Task statement: The listing that follows should be copied in full, exactly as written.

Material for this task:
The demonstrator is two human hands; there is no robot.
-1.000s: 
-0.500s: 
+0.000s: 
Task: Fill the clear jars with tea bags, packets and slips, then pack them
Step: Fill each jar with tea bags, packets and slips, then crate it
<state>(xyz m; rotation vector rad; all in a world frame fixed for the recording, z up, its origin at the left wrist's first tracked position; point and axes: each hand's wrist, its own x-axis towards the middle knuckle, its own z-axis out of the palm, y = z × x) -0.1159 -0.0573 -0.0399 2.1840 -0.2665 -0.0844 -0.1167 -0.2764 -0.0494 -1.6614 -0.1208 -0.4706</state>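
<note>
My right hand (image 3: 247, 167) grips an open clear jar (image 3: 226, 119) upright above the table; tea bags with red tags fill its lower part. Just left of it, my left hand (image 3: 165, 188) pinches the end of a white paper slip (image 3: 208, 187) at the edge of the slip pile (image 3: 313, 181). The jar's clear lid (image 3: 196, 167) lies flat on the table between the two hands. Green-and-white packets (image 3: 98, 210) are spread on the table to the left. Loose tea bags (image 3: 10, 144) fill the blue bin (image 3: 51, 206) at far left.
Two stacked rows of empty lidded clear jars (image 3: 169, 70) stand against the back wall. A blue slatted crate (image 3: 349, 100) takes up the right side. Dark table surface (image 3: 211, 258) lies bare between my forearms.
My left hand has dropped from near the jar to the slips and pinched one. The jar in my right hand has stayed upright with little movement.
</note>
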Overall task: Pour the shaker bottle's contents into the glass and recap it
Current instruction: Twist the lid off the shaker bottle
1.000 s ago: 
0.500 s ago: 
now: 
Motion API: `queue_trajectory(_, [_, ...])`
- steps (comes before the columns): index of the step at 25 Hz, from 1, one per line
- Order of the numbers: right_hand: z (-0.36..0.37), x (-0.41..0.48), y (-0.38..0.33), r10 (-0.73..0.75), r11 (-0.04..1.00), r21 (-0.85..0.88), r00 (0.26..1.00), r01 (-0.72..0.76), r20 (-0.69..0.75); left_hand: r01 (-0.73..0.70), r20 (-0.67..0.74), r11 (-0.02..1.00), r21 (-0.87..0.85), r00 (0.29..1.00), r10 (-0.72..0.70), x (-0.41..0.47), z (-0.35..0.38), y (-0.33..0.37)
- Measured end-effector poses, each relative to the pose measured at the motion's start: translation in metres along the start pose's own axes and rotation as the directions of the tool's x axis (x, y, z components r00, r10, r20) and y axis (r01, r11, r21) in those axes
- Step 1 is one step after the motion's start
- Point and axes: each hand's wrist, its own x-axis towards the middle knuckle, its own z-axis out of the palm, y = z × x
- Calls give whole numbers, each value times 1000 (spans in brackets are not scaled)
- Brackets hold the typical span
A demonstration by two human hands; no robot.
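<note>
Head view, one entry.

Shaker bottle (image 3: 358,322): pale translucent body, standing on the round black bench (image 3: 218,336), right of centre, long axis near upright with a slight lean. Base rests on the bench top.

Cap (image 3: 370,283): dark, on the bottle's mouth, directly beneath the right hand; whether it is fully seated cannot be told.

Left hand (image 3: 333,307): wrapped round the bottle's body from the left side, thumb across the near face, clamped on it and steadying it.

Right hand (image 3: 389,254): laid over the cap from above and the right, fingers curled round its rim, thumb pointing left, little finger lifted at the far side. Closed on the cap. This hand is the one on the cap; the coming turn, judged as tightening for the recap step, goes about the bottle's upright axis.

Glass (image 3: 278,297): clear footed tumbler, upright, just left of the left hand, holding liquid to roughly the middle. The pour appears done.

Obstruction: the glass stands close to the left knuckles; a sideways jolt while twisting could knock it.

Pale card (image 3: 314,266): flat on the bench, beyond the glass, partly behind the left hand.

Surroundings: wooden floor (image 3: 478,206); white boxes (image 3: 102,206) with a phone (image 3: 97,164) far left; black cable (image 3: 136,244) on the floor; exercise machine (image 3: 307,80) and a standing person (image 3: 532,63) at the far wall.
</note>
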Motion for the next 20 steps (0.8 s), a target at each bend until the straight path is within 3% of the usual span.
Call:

Expected answer:
The demonstrator is two human hands; there is no robot.
-1.000s: 
-0.500s: 
+0.000s: 
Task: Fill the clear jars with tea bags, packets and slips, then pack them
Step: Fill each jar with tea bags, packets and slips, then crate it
<state>(xyz m; rotation vector rad; all in a world frame fixed for the recording, z up, its origin at the left wrist's first tracked position; point and axes: each hand's wrist, its own x-axis towards the middle knuckle, its own z-axis out of the palm, y = z × x) -0.1159 -0.0573 -0.0399 2.1840 -0.2665 -0.0844 -0.1167 -0.2764 -0.0494 -1.6614 -0.1208 -0.4706</state>
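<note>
My right hand (image 3: 247, 167) grips an open clear jar (image 3: 226, 119) upright above the table; tea bags with red tags fill its lower part. Just left of it, my left hand (image 3: 165, 188) pinches the end of a white paper slip (image 3: 208, 187) at the edge of the slip pile (image 3: 313, 181). The jar's clear lid (image 3: 196, 167) lies flat on the table between the two hands. Green-and-white packets (image 3: 98, 210) are spread on the table to the left. Loose tea bags (image 3: 10, 144) fill the blue bin (image 3: 51, 206) at far left.
Two stacked rows of empty lidded clear jars (image 3: 169, 70) stand against the back wall. A blue slatted crate (image 3: 349, 100) takes up the right side. Dark table surface (image 3: 211, 258) lies bare between my forearms.
My left hand has dropped from near the jar to the slips and pinched one. The jar in my right hand has stayed upright with little movement.
</note>
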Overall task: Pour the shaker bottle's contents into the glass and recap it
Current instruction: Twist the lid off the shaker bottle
1.000 s ago: 
0.500 s ago: 
now: 
Motion API: `queue_trajectory(_, [_, ...])`
- steps (comes before the columns): index of the step at 25 Hz, from 1, one per line
- Order of the numbers: right_hand: z (-0.36..0.37), x (-0.41..0.48), y (-0.38..0.33), r10 (-0.73..0.75), r11 (-0.04..1.00), r21 (-0.85..0.88), r00 (0.26..1.00), r01 (-0.72..0.76), r20 (-0.69..0.75); left_hand: r01 (-0.73..0.70), r20 (-0.67..0.74), r11 (-0.02..1.00), r21 (-0.87..0.85), r00 (0.29..1.00), r10 (-0.72..0.70), x (-0.41..0.47), z (-0.35..0.38), y (-0.33..0.37)
- Measured end-effector poses, each relative to the pose measured at the motion's start: translation in metres along the start pose's own axes and rotation as the directions of the tool's x axis (x, y, z components r00, r10, r20) and y axis (r01, r11, r21) in those axes
- Step 1 is one step after the motion's start
- Point and axes: each hand's wrist, its own x-axis towards the middle knuckle, its own z-axis out of the palm, y = z × x
- Calls give whole numbers, each value times 1000 (spans in brackets are not scaled)
- Brackets hold the typical span
A demonstration by two human hands; no robot.
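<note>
Head view, one entry.

Shaker bottle (image 3: 358,322): pale translucent body, standing on the round black bench (image 3: 218,336), right of centre, long axis near upright with a slight lean. Base rests on the bench top.

Cap (image 3: 370,283): dark, on the bottle's mouth, directly beneath the right hand; whether it is fully seated cannot be told.

Left hand (image 3: 333,307): wrapped round the bottle's body from the left side, thumb across the near face, clamped on it and steadying it.

Right hand (image 3: 389,254): laid over the cap from above and the right, fingers curled round its rim, thumb pointing left, little finger lifted at the far side. Closed on the cap. This hand is the one on the cap; the coming turn, judged as tightening for the recap step, goes about the bottle's upright axis.

Glass (image 3: 278,297): clear footed tumbler, upright, just left of the left hand, holding liquid to roughly the middle. The pour appears done.

Obstruction: the glass stands close to the left knuckles; a sideways jolt while twisting could knock it.

Pale card (image 3: 314,266): flat on the bench, beyond the glass, partly behind the left hand.

Surroundings: wooden floor (image 3: 478,206); white boxes (image 3: 102,206) with a phone (image 3: 97,164) far left; black cable (image 3: 136,244) on the floor; exercise machine (image 3: 307,80) and a standing person (image 3: 532,63) at the far wall.
</note>
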Motion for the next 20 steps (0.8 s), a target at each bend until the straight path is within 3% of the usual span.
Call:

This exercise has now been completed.